(Records excerpted from a collection)
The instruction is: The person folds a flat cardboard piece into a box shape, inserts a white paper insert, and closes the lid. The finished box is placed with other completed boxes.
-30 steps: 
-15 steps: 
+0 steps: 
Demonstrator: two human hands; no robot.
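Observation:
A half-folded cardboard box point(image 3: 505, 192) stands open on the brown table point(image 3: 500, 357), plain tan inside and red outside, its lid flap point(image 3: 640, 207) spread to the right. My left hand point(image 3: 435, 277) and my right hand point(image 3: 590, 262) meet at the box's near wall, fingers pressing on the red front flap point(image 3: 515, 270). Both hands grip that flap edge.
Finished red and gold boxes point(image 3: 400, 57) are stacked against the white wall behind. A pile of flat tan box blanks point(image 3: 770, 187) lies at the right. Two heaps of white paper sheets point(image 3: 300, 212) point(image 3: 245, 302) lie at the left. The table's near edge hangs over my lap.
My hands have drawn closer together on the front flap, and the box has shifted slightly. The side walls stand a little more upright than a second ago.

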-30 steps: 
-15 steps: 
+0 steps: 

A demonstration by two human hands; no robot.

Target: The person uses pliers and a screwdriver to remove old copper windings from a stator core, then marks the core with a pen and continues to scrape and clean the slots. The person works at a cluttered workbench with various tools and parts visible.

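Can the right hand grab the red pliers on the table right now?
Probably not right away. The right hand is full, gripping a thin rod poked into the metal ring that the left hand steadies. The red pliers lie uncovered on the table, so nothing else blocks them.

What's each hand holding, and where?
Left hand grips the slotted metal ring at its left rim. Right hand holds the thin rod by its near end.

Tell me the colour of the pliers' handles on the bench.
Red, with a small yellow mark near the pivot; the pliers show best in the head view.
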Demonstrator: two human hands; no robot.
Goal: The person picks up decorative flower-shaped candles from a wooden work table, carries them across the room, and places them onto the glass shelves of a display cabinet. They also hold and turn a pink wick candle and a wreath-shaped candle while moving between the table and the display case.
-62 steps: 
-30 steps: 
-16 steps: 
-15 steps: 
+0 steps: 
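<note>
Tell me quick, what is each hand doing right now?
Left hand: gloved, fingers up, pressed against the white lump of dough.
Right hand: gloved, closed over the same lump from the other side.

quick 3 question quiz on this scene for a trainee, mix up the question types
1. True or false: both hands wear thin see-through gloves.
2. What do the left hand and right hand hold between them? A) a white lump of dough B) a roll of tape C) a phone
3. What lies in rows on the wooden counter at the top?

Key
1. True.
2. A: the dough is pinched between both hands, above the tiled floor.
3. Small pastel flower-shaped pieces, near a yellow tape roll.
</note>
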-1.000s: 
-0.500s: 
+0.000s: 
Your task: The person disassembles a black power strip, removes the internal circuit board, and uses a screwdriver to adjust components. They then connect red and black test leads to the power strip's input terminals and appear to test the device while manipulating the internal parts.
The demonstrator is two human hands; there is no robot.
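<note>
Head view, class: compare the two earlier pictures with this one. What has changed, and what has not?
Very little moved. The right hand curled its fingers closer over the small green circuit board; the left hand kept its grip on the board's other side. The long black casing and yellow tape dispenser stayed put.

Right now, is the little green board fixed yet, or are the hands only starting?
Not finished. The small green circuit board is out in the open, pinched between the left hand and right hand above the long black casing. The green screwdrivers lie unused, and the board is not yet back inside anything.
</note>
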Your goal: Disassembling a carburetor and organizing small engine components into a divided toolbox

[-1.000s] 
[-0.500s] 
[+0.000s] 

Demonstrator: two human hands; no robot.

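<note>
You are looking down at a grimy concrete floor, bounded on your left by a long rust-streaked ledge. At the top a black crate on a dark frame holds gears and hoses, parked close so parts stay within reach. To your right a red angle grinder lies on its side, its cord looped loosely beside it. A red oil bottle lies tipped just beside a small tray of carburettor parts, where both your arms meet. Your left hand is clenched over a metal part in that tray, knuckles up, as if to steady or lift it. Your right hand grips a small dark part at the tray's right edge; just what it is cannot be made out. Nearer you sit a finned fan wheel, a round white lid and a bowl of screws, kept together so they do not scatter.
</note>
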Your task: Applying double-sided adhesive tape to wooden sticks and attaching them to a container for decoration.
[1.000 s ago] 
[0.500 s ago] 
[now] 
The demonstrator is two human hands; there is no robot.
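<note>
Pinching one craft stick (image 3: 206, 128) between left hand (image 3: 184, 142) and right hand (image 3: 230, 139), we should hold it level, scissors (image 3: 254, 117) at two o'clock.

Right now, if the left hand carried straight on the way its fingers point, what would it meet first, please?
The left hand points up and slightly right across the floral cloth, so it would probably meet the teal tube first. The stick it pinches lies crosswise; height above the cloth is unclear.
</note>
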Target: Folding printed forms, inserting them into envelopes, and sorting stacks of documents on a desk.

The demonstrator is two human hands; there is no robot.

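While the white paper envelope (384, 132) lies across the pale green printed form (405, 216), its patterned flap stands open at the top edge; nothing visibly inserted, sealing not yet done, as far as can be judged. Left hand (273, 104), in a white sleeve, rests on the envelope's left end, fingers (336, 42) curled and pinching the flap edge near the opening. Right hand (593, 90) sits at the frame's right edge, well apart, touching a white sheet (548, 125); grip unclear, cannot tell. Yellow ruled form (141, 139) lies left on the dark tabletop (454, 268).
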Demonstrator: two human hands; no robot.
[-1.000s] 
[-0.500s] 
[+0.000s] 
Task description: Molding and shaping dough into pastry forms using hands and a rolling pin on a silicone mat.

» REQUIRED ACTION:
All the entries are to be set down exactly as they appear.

» ANSWER SECTION:
The instruction is: The person folds a flat cardboard piece into a box shape, inserts a white paper insert, and closes the lid. The finished box is placed with other completed boxes.
-30 steps: 
-15 steps: 
+0 steps: 
Demonstrator: two human hands; no robot.
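Observation:
A half-folded cardboard box point(image 3: 505, 192) stands open on the brown table point(image 3: 500, 357), plain tan inside and red outside, its lid flap point(image 3: 640, 207) spread to the right. My left hand point(image 3: 435, 277) and my right hand point(image 3: 590, 262) meet at the box's near wall, fingers pressing on the red front flap point(image 3: 515, 270). Both hands grip that flap edge.
Finished red and gold boxes point(image 3: 400, 57) are stacked against the white wall behind. A pile of flat tan box blanks point(image 3: 770, 187) lies at the right. Two heaps of white paper sheets point(image 3: 300, 212) point(image 3: 245, 302) lie at the left. The table's near edge hangs over my lap.
My hands have drawn closer together on the front flap, and the box has shifted slightly. The side walls stand a little more upright than a second ago.
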
-30 steps: 
-15 steps: 
+0 steps: 

A demonstration by two human hands; no robot.

Target: The person uses pliers and a screwdriver to remove old copper windings from a stator core, then marks the core with a pen and continues to scrape and clean the slots. The person works at a cluttered workbench with various tools and parts visible.

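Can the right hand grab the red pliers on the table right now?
Probably not right away. The right hand is full, gripping a thin rod poked into the metal ring that the left hand steadies. The red pliers lie uncovered on the table, so nothing else blocks them.

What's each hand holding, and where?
Left hand grips the slotted metal ring at its left rim. Right hand holds the thin rod by its near end.

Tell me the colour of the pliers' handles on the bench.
Red, with a small yellow mark near the pivot; the pliers show best in the head view.
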Demonstrator: two human hands; no robot.
Goal: The person picks up decorative flower-shaped candles from a wooden work table, carries them across the room, and places them onto the glass shelves of a display cabinet. They also hold and turn a pink wick candle and a wreath-shaped candle while moving between the table and the display case.
-62 steps: 
-30 steps: 
-16 steps: 
-15 steps: 
+0 steps: 
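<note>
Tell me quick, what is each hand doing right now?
Left hand: gloved, fingers up, pressed against the white lump of dough.
Right hand: gloved, closed over the same lump from the other side.

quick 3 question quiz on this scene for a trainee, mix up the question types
1. True or false: both hands wear thin see-through gloves.
2. What do the left hand and right hand hold between them? A) a white lump of dough B) a roll of tape C) a phone
3. What lies in rows on the wooden counter at the top?

Key
1. True.
2. A: the dough is pinched between both hands, above the tiled floor.
3. Small pastel flower-shaped pieces, near a yellow tape roll.
</note>
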-1.000s: 
-0.500s: 
+0.000s: 
Your task: The person disassembles a black power strip, removes the internal circuit board, and uses a screwdriver to adjust components. They then connect red and black test leads to the power strip's input terminals and appear to test the device while manipulating the internal parts.
The demonstrator is two human hands; there is no robot.
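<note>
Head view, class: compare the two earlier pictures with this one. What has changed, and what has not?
Very little moved. The right hand curled its fingers closer over the small green circuit board; the left hand kept its grip on the board's other side. The long black casing and yellow tape dispenser stayed put.

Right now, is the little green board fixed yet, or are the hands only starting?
Not finished. The small green circuit board is out in the open, pinched between the left hand and right hand above the long black casing. The green screwdrivers lie unused, and the board is not yet back inside anything.
</note>
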Your goal: Disassembling a carburetor and organizing small engine components into a divided toolbox

[-1.000s] 
[-0.500s] 
[+0.000s] 

Demonstrator: two human hands; no robot.

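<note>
You are looking down at a grimy concrete floor, bounded on your left by a long rust-streaked ledge. At the top a black crate on a dark frame holds gears and hoses, parked close so parts stay within reach. To your right a red angle grinder lies on its side, its cord looped loosely beside it. A red oil bottle lies tipped just beside a small tray of carburettor parts, where both your arms meet. Your left hand is clenched over a metal part in that tray, knuckles up, as if to steady or lift it. Your right hand grips a small dark part at the tray's right edge; just what it is cannot be made out. Nearer you sit a finned fan wheel, a round white lid and a bowl of screws, kept together so they do not scatter.
</note>
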Your task: Applying double-sided adhesive tape to wooden sticks and attaching them to a container for decoration.
[1.000 s ago] 
[0.500 s ago] 
[now] 
The demonstrator is two human hands; there is no robot.
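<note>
Pinching one craft stick (image 3: 206, 128) between left hand (image 3: 184, 142) and right hand (image 3: 230, 139), we should hold it level, scissors (image 3: 254, 117) at two o'clock.

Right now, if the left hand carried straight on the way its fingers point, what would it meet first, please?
The left hand points up and slightly right across the floral cloth, so it would probably meet the teal tube first. The stick it pinches lies crosswise; height above the cloth is unclear.
</note>
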Target: Folding printed forms, inserting them into envelopes, and sorting stacks of documents on a desk.

The demonstrator is two human hands; there is no robot.

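While the white paper envelope (384, 132) lies across the pale green printed form (405, 216), its patterned flap stands open at the top edge; nothing visibly inserted, sealing not yet done, as far as can be judged. Left hand (273, 104), in a white sleeve, rests on the envelope's left end, fingers (336, 42) curled and pinching the flap edge near the opening. Right hand (593, 90) sits at the frame's right edge, well apart, touching a white sheet (548, 125); grip unclear, cannot tell. Yellow ruled form (141, 139) lies left on the dark tabletop (454, 268).
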Demonstrator: two human hands; no robot.
[-1.000s] 
[-0.500s] 
[+0.000s] 
Task description: Molding and shaping dough into pastry forms using hands and a rolling pin on a silicone mat.

No other output belongs with this exercise.